# OTA update



## Prof007 (Jan 9, 2012)

My phone has started prompting me to install the latest update from Verizon/LG, but when I try to update it reboots, attempts to install, then tells me the installation failed when the phone boots back up.

I have previously rooted my phone and removed several stock applications (bloatware). I have not had time to mess with unrooting the device or putting back the stock apps yet.

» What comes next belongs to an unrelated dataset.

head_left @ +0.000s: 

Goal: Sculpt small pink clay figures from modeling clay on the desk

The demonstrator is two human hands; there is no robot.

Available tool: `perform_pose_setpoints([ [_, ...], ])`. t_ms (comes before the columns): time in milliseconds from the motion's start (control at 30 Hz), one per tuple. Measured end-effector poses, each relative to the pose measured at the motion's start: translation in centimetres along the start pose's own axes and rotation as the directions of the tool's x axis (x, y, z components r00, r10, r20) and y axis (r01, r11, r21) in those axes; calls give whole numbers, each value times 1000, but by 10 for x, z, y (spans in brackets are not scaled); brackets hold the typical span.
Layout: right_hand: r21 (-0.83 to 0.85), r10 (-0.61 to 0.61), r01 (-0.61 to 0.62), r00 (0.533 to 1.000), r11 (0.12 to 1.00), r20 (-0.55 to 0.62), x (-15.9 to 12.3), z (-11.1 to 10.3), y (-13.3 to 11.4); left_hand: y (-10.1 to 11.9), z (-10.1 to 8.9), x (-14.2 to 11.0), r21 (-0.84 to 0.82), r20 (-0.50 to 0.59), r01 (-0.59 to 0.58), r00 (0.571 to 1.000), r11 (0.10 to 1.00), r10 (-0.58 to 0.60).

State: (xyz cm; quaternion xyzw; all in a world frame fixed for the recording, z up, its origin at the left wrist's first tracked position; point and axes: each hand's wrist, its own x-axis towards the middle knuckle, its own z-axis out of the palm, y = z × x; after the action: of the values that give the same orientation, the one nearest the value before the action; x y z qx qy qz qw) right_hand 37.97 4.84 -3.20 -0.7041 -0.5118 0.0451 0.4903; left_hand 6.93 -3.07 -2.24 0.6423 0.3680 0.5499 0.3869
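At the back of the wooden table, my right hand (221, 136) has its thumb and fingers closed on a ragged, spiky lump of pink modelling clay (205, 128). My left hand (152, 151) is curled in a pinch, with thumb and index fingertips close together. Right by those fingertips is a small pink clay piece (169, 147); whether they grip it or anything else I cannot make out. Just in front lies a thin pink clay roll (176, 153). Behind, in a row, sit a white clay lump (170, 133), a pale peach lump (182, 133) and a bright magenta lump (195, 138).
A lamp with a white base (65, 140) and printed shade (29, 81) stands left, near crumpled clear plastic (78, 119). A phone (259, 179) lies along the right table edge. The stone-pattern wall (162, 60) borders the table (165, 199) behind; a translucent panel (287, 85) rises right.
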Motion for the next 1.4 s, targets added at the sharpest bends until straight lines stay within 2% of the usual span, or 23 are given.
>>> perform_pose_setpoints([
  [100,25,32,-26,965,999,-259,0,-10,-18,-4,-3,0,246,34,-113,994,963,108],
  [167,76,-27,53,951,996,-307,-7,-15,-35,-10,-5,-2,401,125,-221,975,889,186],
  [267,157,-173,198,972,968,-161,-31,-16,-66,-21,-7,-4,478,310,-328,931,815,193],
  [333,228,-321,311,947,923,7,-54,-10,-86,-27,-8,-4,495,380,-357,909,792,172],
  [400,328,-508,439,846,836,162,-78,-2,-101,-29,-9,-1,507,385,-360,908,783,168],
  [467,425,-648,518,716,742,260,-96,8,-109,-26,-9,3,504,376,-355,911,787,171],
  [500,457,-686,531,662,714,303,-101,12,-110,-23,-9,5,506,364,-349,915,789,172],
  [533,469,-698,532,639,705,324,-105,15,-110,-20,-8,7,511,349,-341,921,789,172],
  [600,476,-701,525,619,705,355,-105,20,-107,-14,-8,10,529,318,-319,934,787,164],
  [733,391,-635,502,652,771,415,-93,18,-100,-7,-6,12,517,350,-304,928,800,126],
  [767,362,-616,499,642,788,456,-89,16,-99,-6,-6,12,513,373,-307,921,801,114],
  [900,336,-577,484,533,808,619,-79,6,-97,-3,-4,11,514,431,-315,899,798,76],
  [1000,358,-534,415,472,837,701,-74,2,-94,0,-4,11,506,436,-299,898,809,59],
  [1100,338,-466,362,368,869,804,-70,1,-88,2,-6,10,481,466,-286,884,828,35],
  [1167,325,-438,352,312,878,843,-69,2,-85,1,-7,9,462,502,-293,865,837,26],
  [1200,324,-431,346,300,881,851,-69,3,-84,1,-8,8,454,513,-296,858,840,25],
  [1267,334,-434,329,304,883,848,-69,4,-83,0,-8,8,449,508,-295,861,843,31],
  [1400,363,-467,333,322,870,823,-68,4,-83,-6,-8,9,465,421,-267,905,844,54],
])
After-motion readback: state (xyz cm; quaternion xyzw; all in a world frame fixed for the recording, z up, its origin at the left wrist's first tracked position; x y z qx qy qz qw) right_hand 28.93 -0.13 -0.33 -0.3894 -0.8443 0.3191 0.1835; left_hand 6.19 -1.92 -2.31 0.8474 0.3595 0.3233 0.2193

Anyone having the same issue?


----------



## Neph (Feb 4, 2012)

This is why I always tell people to freeze apps instead of removing them. If the CRC fails on any of the files it is checking, the whole process fails. You'll most likely need to do a backup of all your apps and data and use the .cab file or the LG Update tool to move on to V6 now.


----------



## Hollywoods14 (Mar 14, 2012)

mrmooney on android forums had issues with the ota not working, but was able to push it through using the update tool.


----------



## Prof007 (Jan 9, 2012)

I fortunately had moved the stock apps to my sdcard, and after restoring the files and permissions, the update installed successfully.


----------



## outlawbishop (Jul 29, 2011)

Using Nephs methods and coming from Brokenout, his formula for the ota does work, but the ota also breaks root, fyi. Should be able to reroot with same procedure as before. Just a psa...hadnt read any confirmation anywhere that it did remove root access.

Sent from my VS920 4G using RootzWiki


----------